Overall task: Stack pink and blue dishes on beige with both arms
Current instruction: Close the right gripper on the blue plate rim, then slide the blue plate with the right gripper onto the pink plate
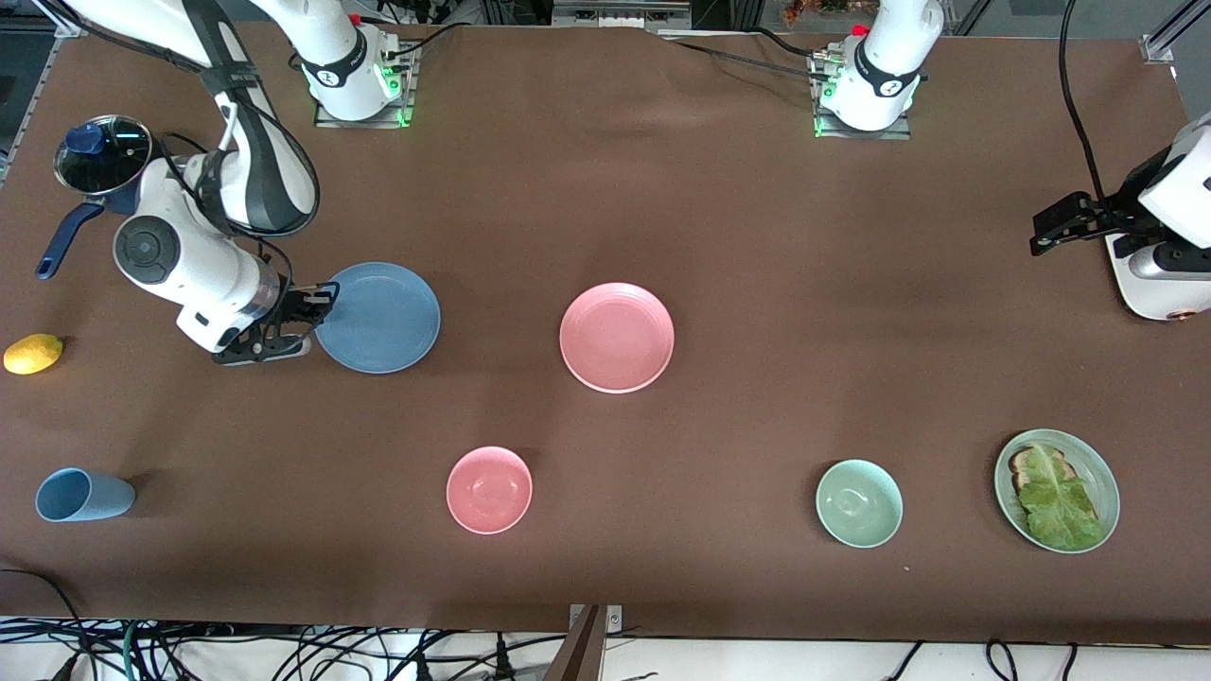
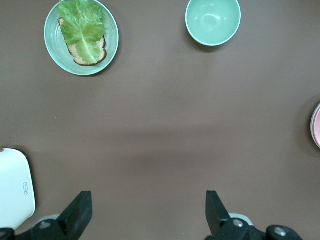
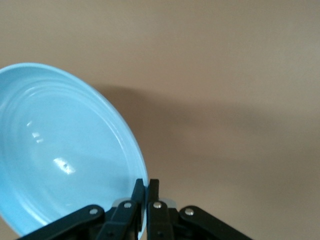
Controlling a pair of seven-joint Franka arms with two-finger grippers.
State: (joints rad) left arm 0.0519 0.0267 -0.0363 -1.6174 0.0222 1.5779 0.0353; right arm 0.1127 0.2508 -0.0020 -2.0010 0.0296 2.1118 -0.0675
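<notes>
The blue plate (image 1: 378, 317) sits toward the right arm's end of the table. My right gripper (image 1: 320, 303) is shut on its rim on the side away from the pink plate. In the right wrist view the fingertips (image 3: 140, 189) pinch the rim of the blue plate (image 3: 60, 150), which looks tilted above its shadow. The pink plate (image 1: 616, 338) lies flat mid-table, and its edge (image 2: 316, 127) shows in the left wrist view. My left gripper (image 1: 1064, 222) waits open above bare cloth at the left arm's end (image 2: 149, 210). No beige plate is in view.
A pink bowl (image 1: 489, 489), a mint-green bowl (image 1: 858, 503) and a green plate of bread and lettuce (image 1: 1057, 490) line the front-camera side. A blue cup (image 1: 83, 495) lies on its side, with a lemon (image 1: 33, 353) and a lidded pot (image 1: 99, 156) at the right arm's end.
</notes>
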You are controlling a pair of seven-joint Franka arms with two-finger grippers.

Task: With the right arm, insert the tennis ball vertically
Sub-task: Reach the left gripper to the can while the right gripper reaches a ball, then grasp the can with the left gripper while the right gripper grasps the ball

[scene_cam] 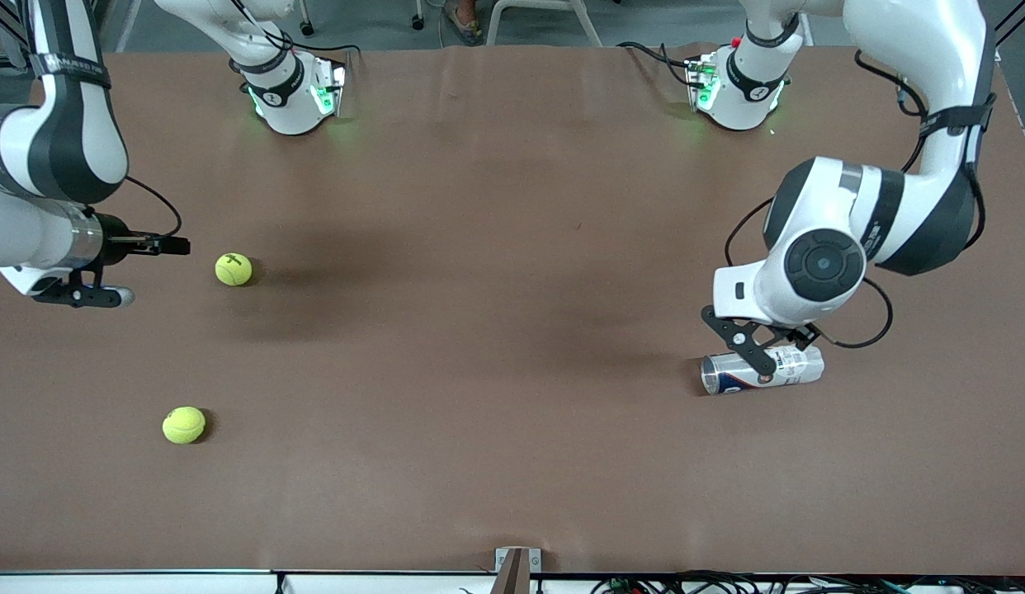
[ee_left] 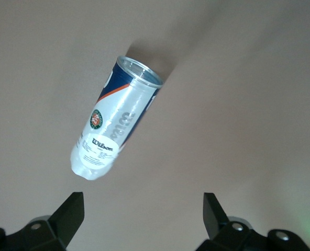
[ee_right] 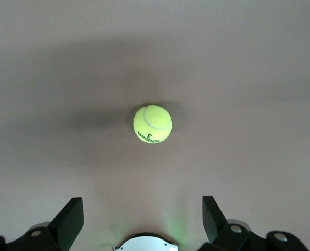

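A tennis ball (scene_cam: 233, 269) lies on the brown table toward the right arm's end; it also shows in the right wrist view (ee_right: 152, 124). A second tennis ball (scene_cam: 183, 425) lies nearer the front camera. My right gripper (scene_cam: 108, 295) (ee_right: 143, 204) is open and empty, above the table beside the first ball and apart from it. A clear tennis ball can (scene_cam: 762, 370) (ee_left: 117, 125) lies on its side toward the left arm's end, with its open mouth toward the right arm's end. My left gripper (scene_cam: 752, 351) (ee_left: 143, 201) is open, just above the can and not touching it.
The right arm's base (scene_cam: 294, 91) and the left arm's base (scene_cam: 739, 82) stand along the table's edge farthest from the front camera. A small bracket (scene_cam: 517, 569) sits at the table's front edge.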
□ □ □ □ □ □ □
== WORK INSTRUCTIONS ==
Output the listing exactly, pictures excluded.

== WRITTEN SOLUTION ==
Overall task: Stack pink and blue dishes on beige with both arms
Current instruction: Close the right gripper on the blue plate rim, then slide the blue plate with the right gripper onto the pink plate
Controlling a pair of seven-joint Franka arms with two-finger grippers.
State: (joints rad) left arm 0.0519 0.0267 -0.0363 -1.6174 0.0222 1.5779 0.0353; right arm 0.1127 0.2508 -0.0020 -2.0010 0.0296 2.1118 -0.0675
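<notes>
The blue plate (image 1: 378, 317) sits toward the right arm's end of the table. My right gripper (image 1: 320, 303) is shut on its rim on the side away from the pink plate. In the right wrist view the fingertips (image 3: 140, 189) pinch the rim of the blue plate (image 3: 60, 150), which looks tilted above its shadow. The pink plate (image 1: 616, 338) lies flat mid-table, and its edge (image 2: 316, 127) shows in the left wrist view. My left gripper (image 1: 1064, 222) waits open above bare cloth at the left arm's end (image 2: 149, 210). No beige plate is in view.
A pink bowl (image 1: 489, 489), a mint-green bowl (image 1: 858, 503) and a green plate of bread and lettuce (image 1: 1057, 490) line the front-camera side. A blue cup (image 1: 83, 495) lies on its side, with a lemon (image 1: 33, 353) and a lidded pot (image 1: 99, 156) at the right arm's end.
</notes>
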You are controlling a pair of seven-joint Franka arms with two-finger grippers.

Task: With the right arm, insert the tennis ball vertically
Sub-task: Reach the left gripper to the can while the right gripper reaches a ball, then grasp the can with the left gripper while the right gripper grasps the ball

[scene_cam] 
[ee_left] 
[ee_right] 

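A tennis ball (scene_cam: 233, 269) lies on the brown table toward the right arm's end; it also shows in the right wrist view (ee_right: 152, 124). A second tennis ball (scene_cam: 183, 425) lies nearer the front camera. My right gripper (scene_cam: 108, 295) (ee_right: 143, 204) is open and empty, above the table beside the first ball and apart from it. A clear tennis ball can (scene_cam: 762, 370) (ee_left: 117, 125) lies on its side toward the left arm's end, with its open mouth toward the right arm's end. My left gripper (scene_cam: 752, 351) (ee_left: 143, 201) is open, just above the can and not touching it.
The right arm's base (scene_cam: 294, 91) and the left arm's base (scene_cam: 739, 82) stand along the table's edge farthest from the front camera. A small bracket (scene_cam: 517, 569) sits at the table's front edge.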

The exercise contains nothing more.